Emma Stone está no grande momento de sua carreira. Um momento que começou, talvez, com Birdman, em que ela brilha mais que o carismático Michael Keaton, e continuou com Magia ao Luar, um dos melhores Allens deste século. Ryan Gosling parece ter passado um pouco de seu momento áureo. Na primeira meia hora, é muito difícil acreditar que Seb sinta algo genuíno por Mia (isso só acontece quando percebemos que ele a acompanha até o carro dela, estacionado longe da festa, quando o carro dele estava bem no começo da caminhada). Ainda assim, esperamos que a qualquer momento ele fará alguma besteira (também com relação à sua errática carreira musical). Por isso temos alguma surpresa com o desenrolar desse romance. Só não é surpresa que depois do auge, do novo verão do amor, venha a queda, o outono de uma relação. Um dos vários malefícios do digital, por sinal, é a tradução dos escritos do filme sem que o original seja mantido. Quando visto no cinema, o espectador atento deve esperar que na descrição das estações, que começam com o inverno, a quarta seria o outono, e que esse outono seria representado por sua manifestação mais coloquial em inglês, que é, justamente, FALL (e que quer dizer queda). A partir dessa estação, fica patente que o romance não tem mais como continuar, pela própria configuração profissional em que os dois estão. Mas esse comentário feito pela estrutura do filme não é perceptível ao espectador que não conhece a língua inglesa. As estações comandam de certo modo o que os personagens são. No inverno (começo e fim do filme), eles se trombam e se afastam. Nas outras estações eles vivem bem, culminando com o verão, o auge do relacionamento.

Por tudo isso, penso que, se La La Land tem sido inflado descuidadamente por entusiastas de todas as horas, também não deveria ser descartado com tanta facilidade. Se faz pouco pela história do cinema e do musical, com apenas uma música digna de sua história, “City of Stars”, ao menos compensa, logo no início, com o alargamento da tela para o cinemascope e o surgimento gradual das cores vibrantes que emulam o tecnicolor (uma deixa de que vai falar superficialmente de uma espécie de evolução do musical hollywoodiano), o que Xavier Dolan fez no execrável Mommy – a tela sendo alargada pelo personagem num instante de felicidade, mais um plano abjeto do cinema desta década.

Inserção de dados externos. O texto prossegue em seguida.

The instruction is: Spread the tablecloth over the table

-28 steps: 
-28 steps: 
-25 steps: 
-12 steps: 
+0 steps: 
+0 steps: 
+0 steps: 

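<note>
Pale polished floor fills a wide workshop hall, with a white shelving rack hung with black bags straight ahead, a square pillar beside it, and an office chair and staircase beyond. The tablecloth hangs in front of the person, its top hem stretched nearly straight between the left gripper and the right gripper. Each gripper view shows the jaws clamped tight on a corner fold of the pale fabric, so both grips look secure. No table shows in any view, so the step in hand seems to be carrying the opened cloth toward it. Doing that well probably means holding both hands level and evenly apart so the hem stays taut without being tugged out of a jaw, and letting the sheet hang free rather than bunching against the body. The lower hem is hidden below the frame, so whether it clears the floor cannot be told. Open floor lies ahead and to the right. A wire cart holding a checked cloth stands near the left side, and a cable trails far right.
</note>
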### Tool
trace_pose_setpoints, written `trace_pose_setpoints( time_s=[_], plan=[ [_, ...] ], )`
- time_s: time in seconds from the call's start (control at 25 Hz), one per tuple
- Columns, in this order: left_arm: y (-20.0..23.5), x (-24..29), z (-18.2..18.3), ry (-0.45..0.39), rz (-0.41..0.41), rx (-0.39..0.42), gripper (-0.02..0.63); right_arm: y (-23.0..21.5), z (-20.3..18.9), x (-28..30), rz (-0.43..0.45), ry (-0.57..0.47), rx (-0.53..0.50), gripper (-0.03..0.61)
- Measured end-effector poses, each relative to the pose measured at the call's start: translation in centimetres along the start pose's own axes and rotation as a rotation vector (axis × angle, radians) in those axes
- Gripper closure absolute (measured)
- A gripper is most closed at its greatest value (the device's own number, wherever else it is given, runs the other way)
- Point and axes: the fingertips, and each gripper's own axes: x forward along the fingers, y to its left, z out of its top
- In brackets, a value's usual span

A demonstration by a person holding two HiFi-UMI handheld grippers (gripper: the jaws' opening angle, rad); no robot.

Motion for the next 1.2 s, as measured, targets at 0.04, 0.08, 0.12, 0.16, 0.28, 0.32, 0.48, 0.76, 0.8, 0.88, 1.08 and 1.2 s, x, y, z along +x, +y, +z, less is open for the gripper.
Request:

Se é tolinho em diversos momentos (as quatro amigas dançando parecem uma versão piorada de algum número musical dos Backyardigans, Seb tocando a contragosto e mudando para o que quer tocar lembra uma diluição de “I Love to Singa”, obra-prima animada de Tex Avery), tem também seu lado pertinente, de observação de um mundo cada vez mais uniformizado, de uma crítica ao público que quer ouvir sempre as mesmas coisas e aceita de bom grado tudo que é empurrado pelo esquema de jabás e premiações (paradoxal, sim, que um filme assim esteja prestes a papar alguns oscars). Além disso, existe uma espécie de lei da compensação que faz com que filmes assim, com bons e maus momentos, sejam amados ou odiados sem meios termos. Quando isso acontece, normalmente sinto que as opiniões tendem a ser condicionadas por um excesso de expectativas, o que nos distancia perigosamente do exercício crítico.